Apple’s watchOS 27 announcement at WWDC 2026 marks a significant shift in the company’s update strategy. The new operating system will support only five smartwatch models while dropping six older ones, handing a decisive advantage to Samsung and Google in the wearables durability race.
Which Watches Are Getting Left Behind
Apple Watch SE 3, Series 10, Series 11, Ultra 2, and Ultra 3 will run watchOS 27. That’s it. The Series 6, Series 7, Series 8, Series 9, SE 2, and the original Ultra are out. None of these discontinued models will receive the latest platform update, despite remaining fully functional on watchOS 26.
The Series 9 gets particular attention here. Launched in late 2023, it’s only receiving two major platform updates total (watchOS 11 and 26) before Apple cuts it loose. Meanwhile, the Ultra 2, which launched at the same time, moves forward to watchOS 27. This inconsistency is puzzling, especially when the iPhone 11 from 2019 is getting iOS 27, giving iPhones a standard seven-year update window.
The Apple Watch Update Problem
Here’s where things get murky. Apple’s watchOS support doesn’t follow the same predictable pattern as iOS. While iPhone owners can reliably expect seven years of major software updates, Apple Watch buyers face unpredictable cutoffs with no clear rules.
Apple hasn’t formally labeled discontinued models as end-of-life, which suggests security patches may continue on watchOS 26. But new features? Gone. An update on June 8, 2026 created additional confusion when reports surfaced of Series 9 owners successfully installing the watchOS 27 beta, though Apple hasn’t issued a correction to its official compatibility list.
Samsung and Google Are Now More Transparent
Apple’s competitors suddenly look like the more reliable choice. Samsung guarantees four years of major platform updates across its Galaxy Watch lineup since the Galaxy Watch 4 generation. The Galaxy Watch 6, which debuted in 2023 alongside the Series 9, has already received two major updates with two more confirmed. Samsung published this timeline publicly.
Google maintains a consistent three-year software update window for Wear OS devices. The Pixel Watch 2, also launched in late 2023 with Wear OS 4, remains on track to receive its final update in October, matching or exceeding the Series 9’s total update count.

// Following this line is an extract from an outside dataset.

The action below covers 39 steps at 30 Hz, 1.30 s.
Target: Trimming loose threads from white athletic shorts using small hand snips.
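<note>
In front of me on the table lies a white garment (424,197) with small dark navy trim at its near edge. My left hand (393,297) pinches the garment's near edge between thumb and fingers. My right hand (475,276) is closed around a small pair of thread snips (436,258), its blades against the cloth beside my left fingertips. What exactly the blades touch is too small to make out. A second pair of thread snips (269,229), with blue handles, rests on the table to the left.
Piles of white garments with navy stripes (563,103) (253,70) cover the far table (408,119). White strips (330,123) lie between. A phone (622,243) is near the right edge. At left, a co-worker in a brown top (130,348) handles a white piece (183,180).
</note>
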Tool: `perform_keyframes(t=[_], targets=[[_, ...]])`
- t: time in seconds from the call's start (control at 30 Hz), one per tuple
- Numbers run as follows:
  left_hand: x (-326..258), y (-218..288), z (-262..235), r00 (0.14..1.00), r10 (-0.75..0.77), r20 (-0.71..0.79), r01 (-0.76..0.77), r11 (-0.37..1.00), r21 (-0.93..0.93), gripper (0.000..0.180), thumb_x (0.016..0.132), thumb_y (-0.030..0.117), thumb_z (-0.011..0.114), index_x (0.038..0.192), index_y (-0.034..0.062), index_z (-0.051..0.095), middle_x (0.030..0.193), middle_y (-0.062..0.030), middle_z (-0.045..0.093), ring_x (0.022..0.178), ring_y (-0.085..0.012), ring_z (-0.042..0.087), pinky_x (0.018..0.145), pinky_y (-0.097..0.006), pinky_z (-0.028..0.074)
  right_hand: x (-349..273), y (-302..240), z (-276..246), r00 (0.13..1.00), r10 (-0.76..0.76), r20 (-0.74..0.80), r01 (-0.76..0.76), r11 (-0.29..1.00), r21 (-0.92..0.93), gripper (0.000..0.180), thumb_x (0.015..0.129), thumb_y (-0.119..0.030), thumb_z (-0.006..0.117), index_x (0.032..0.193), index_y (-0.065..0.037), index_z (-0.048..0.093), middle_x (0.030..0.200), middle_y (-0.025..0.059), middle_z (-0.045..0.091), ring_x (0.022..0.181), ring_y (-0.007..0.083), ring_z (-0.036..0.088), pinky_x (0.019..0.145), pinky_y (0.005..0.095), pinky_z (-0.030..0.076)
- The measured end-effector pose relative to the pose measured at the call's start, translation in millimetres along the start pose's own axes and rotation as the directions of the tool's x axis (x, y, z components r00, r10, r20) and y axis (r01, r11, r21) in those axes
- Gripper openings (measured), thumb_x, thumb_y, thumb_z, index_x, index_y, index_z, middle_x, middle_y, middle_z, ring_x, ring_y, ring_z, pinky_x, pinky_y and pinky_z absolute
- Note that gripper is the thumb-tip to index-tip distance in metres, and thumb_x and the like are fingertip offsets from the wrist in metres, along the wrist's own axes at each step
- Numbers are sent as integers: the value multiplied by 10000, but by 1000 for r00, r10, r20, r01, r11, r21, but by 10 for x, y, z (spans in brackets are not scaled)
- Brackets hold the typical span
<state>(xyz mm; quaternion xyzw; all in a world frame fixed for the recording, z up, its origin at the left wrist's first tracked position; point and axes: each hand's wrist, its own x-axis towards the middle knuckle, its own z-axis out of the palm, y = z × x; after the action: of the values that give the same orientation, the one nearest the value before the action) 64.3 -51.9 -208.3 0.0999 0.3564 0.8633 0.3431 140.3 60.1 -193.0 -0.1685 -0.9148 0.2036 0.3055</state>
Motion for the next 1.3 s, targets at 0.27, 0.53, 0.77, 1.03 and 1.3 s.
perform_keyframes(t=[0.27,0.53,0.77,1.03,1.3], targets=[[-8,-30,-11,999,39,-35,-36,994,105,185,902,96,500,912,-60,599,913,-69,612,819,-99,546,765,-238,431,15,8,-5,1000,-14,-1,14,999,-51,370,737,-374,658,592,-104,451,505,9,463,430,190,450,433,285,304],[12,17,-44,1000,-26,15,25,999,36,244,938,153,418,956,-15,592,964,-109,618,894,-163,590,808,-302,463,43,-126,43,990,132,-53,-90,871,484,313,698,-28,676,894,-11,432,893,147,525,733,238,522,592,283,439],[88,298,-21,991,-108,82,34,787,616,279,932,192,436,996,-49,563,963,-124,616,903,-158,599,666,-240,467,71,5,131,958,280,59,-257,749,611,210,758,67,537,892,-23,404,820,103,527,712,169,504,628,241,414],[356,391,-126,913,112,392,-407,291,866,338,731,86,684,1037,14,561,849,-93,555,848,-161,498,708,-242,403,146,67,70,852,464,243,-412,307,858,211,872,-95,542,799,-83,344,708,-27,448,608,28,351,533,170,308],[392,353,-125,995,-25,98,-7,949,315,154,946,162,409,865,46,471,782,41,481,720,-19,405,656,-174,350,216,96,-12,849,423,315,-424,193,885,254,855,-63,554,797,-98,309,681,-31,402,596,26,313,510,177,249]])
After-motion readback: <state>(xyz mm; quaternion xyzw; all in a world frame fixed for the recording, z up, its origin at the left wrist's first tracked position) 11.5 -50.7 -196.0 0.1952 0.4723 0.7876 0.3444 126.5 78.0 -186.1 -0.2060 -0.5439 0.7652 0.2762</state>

The fragmented Android ecosystem, historically criticized for inconsistency, now offers more predictable support windows than Apple’s proprietary offering. Both Samsung and Google publicly commit to defined update periods. Apple keeps things vague.
What This Means for Buyers
Apple Watch buyers cannot reliably predict when their device will be excluded from major updates. The Series 9 example proves that even flagship models from the previous year may face unexpected discontinuation. Compare that to Samsung, where you know you’re getting four years. Or Google, where it’s consistently three.
Apple Watch buyers cannot reliably count on a clear support roadmap the way smartphone buyers can. This lack of transparency gives Android wearables a genuine advantage for anyone who wants to know what they’re getting into at purchase time.
What Happens to Old Watches
Discontinued Apple Watch models will keep receiving security updates and bug fixes on watchOS 26. They won’t stop working. But they stop being treated as first-class citizens the moment watchOS 27 launches. No new features, no major improvements, just maintenance mode.
The real question is whether Apple will clarify its watchOS update philosophy going forward or continue the pattern of unpredictable model exclusions in future releases. For now, the company’s smartwatch strategy feels less certain than its phone strategy, and consumers are noticing.